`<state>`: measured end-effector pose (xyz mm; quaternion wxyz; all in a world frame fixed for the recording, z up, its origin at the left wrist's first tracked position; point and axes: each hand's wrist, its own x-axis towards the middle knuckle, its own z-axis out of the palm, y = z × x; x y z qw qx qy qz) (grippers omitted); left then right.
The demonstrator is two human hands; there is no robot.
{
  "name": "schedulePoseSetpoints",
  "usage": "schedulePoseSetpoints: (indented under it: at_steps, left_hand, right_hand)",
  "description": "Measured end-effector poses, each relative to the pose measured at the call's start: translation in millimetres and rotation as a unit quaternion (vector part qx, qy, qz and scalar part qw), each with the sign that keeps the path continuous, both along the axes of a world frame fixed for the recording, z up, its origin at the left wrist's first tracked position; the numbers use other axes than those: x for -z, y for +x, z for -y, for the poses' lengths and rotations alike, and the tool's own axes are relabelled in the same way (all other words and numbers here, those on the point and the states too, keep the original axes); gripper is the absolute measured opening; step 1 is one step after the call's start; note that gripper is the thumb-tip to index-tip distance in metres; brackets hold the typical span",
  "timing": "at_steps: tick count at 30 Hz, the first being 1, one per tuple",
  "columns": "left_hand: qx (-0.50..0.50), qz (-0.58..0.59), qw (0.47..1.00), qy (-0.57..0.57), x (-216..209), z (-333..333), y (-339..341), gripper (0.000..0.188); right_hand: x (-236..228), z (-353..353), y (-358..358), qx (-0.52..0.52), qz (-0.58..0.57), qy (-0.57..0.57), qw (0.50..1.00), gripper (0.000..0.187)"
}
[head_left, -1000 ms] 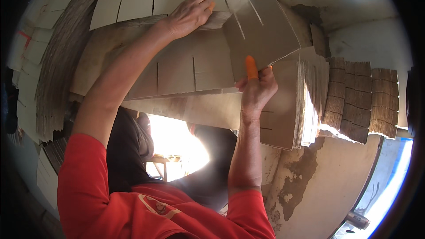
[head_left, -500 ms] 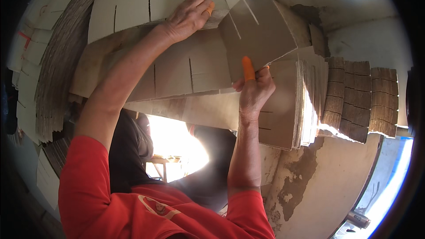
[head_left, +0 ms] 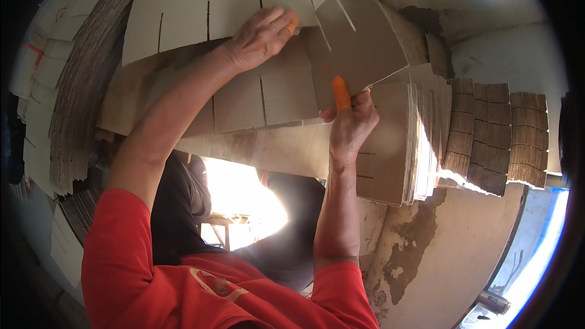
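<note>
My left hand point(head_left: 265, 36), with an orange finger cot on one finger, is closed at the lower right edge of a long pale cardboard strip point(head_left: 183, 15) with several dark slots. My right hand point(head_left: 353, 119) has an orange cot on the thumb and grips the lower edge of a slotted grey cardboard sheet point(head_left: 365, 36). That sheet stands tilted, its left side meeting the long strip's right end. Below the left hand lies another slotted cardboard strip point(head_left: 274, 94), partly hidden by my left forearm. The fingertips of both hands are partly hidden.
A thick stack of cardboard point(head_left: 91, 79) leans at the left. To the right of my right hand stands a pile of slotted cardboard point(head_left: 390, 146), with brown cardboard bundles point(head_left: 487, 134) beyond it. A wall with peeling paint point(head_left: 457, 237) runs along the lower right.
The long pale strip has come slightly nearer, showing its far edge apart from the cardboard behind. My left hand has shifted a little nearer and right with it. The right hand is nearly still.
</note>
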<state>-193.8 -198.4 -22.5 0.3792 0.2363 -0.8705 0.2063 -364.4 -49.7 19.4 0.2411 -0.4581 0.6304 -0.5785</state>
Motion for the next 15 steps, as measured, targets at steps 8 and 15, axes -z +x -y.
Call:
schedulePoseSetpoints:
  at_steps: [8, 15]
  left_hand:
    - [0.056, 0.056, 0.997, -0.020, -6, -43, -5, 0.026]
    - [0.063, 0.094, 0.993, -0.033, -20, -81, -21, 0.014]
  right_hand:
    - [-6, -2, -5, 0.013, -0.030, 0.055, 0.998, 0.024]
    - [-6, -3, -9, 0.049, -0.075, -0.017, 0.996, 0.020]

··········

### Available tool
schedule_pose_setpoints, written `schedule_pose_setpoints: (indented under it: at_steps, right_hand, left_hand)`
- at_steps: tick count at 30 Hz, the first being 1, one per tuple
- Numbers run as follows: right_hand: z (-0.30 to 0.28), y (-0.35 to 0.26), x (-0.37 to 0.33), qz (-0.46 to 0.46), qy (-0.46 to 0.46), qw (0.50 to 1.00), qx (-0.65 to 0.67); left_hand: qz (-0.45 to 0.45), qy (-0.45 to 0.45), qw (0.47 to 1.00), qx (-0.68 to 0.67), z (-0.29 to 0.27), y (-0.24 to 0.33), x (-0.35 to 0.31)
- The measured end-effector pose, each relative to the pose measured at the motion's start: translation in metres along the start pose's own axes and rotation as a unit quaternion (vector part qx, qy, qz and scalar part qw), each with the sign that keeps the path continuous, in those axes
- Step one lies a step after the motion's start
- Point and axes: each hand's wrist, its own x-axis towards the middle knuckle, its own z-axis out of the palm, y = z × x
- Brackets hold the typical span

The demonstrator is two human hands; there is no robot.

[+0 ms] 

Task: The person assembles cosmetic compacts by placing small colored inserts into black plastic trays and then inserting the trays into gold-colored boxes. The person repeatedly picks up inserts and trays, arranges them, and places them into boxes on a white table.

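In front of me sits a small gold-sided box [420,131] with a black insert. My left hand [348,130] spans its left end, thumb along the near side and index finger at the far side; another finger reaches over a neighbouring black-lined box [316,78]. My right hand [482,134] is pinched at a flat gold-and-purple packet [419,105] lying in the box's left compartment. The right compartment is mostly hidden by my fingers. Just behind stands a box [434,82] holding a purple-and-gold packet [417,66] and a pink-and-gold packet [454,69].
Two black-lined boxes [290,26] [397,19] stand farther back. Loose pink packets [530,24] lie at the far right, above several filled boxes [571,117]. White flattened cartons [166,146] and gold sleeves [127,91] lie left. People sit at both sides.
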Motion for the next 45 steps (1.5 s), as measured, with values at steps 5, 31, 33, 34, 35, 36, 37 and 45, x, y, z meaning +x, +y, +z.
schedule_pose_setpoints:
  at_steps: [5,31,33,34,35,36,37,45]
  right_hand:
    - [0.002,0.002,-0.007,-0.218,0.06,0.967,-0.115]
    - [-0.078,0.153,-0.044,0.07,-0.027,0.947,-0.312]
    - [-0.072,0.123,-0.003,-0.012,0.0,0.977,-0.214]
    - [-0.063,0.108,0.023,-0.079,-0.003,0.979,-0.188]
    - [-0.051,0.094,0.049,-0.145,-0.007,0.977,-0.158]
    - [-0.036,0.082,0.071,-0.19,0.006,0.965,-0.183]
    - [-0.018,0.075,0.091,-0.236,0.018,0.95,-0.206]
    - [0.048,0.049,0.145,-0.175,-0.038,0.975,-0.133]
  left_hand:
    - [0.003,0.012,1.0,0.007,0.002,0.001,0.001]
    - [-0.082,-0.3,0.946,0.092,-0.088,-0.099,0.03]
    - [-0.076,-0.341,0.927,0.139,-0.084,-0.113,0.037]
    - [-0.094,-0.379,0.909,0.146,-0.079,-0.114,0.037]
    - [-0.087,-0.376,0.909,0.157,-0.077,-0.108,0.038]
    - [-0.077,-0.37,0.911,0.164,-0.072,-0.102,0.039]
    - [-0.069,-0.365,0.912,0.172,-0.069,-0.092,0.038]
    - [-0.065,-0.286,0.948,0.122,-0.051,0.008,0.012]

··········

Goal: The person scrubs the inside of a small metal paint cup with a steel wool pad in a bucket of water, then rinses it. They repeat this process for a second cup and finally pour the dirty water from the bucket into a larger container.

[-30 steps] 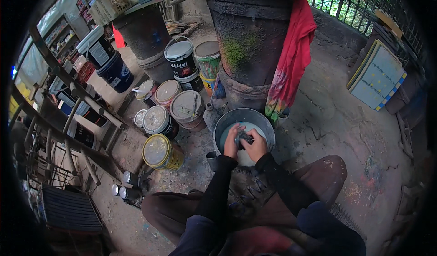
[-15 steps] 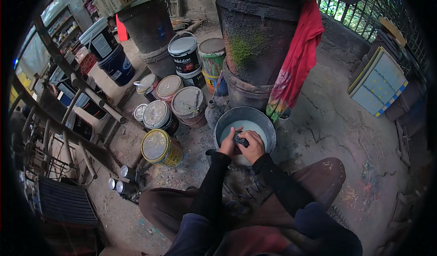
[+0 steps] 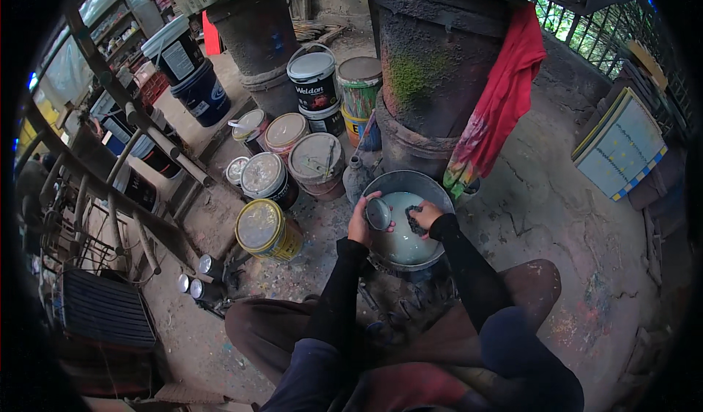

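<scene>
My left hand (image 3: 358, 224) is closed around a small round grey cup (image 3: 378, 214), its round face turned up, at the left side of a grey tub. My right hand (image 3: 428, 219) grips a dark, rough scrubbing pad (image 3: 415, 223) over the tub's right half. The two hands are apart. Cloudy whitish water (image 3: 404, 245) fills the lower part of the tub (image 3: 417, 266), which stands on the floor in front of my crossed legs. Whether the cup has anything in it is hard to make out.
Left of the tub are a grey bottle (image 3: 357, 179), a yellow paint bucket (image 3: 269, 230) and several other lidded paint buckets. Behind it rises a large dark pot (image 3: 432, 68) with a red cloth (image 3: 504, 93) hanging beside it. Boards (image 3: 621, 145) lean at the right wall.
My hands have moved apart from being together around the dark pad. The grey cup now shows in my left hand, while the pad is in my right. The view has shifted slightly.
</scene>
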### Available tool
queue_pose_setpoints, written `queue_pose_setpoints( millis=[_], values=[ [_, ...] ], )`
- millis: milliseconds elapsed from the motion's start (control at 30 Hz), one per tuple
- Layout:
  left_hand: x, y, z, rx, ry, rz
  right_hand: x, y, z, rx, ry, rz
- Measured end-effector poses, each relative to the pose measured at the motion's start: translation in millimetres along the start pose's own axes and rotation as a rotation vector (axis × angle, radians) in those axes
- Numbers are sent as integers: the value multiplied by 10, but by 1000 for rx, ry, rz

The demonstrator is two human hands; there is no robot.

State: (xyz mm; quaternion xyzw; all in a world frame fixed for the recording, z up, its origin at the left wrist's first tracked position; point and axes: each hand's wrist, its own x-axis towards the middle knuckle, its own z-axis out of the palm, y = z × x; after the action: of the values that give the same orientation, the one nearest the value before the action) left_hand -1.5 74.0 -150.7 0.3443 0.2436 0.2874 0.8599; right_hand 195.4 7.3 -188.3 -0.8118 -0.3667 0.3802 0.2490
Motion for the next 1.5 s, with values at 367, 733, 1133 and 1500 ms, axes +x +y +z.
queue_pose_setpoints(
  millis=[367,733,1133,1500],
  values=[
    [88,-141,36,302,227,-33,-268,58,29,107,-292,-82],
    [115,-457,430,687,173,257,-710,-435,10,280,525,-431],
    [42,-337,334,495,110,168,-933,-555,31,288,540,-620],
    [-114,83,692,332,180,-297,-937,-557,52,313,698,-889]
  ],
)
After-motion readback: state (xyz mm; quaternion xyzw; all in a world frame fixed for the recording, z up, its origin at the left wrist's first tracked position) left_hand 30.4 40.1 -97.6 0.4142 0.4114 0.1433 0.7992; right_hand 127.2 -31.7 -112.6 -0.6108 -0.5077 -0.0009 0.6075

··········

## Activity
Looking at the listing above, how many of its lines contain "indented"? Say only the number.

## Answer box
2